▶ [WHAT YOU NEED TO DO]
The reply needs the lines from the one containing "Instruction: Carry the" through the end of the material, each repeated exactly, and no pictures.

§

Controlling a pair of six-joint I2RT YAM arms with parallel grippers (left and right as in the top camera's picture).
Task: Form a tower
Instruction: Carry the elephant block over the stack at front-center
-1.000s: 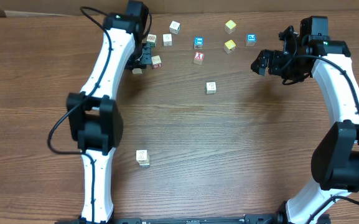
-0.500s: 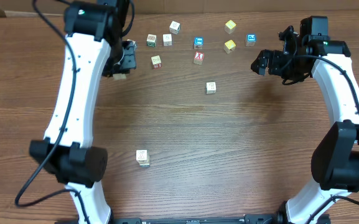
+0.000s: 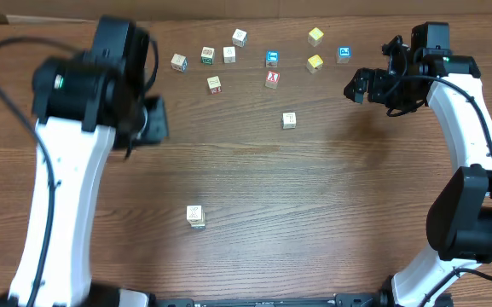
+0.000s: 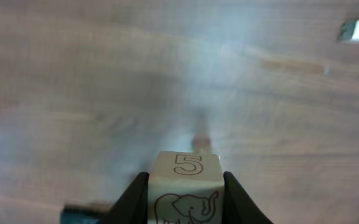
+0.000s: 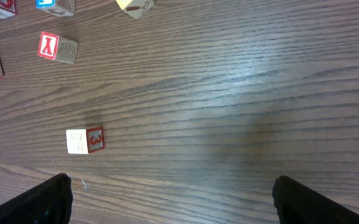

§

▶ [RESPONSE]
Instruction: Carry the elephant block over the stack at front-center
-1.000s: 
-0.500s: 
+0.000s: 
+0.000s: 
+0.000s: 

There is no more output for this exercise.